Love this, the conclusion of a recent blog post by Giovanni Tiso:
The port of Singapore is the world’s largest in terms of shipping tonnage, and this is how busy it was at one in the morning. The spectacle of its activity spoke of a very different economy from the one apparent inside Terminal 3 at Changi Airport: no longer the highly symbolic, late postmodern economy that sells the image of the cybernetic woman in order to move tiny bottles of absurdly expensive perfume, or the image of the socially conscious playboy film star in order to hawk the world’s most prestigious watch, but an economy of things. A fifth of the world’s shipping containers. Half of the world’s supply of crude oil. An unfathomably vast quantity of stuff, some of which to be sure must have an emotional content, and be subject to intellectual property laws ensuring that the profits keep flowing to the old centres of Western power for a while longer.
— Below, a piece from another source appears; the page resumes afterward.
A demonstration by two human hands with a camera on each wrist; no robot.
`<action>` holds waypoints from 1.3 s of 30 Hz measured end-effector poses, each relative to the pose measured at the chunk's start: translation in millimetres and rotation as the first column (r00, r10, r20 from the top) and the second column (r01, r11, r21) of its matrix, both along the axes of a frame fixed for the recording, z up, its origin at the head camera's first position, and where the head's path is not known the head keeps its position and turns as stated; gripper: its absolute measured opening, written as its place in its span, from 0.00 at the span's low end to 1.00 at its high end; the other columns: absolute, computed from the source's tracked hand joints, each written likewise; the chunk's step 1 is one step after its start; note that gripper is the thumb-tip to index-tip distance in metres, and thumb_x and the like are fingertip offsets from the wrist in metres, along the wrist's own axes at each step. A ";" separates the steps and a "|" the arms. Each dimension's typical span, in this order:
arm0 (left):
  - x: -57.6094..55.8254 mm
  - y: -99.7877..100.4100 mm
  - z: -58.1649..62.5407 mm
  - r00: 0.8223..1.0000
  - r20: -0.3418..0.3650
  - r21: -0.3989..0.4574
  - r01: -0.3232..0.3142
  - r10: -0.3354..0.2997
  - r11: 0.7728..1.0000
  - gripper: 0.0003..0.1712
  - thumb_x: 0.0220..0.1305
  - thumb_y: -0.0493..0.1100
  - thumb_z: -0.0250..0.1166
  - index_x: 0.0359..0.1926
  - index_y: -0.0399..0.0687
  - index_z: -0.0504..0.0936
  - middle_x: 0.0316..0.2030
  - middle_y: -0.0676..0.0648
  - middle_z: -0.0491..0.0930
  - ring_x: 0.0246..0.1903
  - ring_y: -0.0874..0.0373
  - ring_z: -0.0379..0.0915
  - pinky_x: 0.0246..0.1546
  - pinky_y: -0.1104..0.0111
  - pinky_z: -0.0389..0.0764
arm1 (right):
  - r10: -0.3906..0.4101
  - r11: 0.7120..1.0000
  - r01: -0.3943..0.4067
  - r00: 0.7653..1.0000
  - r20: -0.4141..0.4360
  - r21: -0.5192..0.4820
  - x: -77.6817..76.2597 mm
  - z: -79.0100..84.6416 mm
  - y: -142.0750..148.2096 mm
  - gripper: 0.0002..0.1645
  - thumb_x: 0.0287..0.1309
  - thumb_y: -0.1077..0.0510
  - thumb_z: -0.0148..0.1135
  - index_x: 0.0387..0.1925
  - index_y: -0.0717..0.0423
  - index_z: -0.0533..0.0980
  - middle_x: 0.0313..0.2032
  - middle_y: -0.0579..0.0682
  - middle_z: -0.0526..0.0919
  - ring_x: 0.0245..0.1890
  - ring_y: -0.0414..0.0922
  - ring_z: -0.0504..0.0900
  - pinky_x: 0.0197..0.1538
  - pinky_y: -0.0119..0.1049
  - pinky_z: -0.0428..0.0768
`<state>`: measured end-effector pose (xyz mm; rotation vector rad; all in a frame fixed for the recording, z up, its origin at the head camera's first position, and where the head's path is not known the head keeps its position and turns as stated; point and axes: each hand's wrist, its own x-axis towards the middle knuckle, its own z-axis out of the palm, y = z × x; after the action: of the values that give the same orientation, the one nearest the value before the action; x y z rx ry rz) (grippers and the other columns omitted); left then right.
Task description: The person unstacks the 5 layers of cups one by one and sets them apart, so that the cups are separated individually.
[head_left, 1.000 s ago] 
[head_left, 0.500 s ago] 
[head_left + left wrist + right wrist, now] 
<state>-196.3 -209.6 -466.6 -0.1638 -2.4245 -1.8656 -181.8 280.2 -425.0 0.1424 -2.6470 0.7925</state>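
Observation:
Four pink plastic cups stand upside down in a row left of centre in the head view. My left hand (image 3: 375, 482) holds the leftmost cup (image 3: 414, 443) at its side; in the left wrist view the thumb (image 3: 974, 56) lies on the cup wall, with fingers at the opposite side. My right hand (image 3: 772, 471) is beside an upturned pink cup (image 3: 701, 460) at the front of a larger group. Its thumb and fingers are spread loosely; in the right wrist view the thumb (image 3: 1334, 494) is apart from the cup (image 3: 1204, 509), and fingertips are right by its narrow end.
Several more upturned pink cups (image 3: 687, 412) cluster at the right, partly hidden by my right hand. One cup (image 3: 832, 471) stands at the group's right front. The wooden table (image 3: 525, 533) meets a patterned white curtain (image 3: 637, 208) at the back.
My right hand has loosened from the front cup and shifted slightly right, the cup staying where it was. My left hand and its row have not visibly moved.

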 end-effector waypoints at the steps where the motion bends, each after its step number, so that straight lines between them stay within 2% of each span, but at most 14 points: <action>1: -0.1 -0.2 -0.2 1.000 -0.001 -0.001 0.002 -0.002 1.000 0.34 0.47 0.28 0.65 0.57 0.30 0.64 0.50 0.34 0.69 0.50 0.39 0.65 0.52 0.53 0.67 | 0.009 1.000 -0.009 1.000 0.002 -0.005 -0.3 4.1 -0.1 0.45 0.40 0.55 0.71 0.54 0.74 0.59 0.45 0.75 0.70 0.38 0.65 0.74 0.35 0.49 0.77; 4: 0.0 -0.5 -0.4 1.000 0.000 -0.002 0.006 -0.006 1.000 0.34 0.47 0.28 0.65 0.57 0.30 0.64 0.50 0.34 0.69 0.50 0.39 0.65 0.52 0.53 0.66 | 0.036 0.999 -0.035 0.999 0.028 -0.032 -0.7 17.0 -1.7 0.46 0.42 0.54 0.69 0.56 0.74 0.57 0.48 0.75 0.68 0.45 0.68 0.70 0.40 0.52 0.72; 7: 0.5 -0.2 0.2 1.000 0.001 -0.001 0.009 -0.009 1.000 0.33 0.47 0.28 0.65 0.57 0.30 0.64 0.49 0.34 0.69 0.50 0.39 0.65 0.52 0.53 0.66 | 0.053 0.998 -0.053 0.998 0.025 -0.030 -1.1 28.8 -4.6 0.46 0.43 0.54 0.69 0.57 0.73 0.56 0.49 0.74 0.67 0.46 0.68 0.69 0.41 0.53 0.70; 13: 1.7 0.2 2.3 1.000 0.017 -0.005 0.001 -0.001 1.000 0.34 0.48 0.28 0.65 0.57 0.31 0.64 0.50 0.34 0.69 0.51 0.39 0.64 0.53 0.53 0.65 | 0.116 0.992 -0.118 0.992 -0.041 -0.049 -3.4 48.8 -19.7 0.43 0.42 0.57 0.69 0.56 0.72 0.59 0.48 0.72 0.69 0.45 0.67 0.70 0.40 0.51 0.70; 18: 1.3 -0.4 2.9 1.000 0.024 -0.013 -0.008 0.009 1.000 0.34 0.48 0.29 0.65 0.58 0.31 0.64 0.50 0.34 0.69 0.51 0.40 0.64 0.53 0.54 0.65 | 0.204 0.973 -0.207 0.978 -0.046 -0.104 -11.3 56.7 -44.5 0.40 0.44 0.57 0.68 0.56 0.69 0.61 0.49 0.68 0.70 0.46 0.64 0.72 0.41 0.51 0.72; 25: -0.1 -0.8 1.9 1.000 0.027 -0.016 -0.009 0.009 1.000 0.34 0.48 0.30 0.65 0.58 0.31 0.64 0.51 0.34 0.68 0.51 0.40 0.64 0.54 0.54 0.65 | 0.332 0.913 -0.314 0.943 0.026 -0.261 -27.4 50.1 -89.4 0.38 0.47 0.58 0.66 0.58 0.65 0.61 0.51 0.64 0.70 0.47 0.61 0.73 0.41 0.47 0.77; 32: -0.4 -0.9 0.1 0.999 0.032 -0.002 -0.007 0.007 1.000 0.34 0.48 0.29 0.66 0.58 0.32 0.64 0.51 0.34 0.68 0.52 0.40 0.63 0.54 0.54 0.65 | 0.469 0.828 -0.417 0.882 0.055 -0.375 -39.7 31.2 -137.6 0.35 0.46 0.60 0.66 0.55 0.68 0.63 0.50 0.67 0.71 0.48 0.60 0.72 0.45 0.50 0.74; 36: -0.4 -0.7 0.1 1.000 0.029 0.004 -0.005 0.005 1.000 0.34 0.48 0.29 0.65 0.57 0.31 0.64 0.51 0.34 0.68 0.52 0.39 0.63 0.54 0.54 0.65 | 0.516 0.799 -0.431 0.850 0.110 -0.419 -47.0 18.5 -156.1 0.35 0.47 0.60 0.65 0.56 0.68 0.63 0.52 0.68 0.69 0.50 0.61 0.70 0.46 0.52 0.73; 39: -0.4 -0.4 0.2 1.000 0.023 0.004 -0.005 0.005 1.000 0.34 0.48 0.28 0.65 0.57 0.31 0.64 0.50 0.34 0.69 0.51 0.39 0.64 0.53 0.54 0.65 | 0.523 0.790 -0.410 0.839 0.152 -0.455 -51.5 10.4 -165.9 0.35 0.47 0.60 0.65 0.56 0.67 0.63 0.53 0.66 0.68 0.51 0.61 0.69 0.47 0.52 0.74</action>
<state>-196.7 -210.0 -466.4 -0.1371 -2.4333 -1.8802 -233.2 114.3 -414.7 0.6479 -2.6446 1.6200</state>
But in those quantities, when they ship by the containerful, even the products that currently most define our affective relationship with brands – the iPhone and the iPad – turn back into objects, mere slabs of glass, metal and plastic that couldn’t possibly be as different from other slabs stamped with different logos as we have been vehemently led to believe.
The sight of the port of Singapore at one in the morning convinced me of two things: firstly, that we don’t live in a post-industrial world; secondly, that the image of a global economy based on the exchange of symbols and the almost-as-flawless transmission of bodies produced in sites such as Terminal 3 of Changi Airport is nearing the end of its useful life. Perhaps postmodernity was an interlude, a confidence trick, and modernity is the Port, the place that things must go through, like so many other places throughout geography and history. We who look at it as we fly overhead are the unreal ones, the cyberwhite creatures they use to sell things.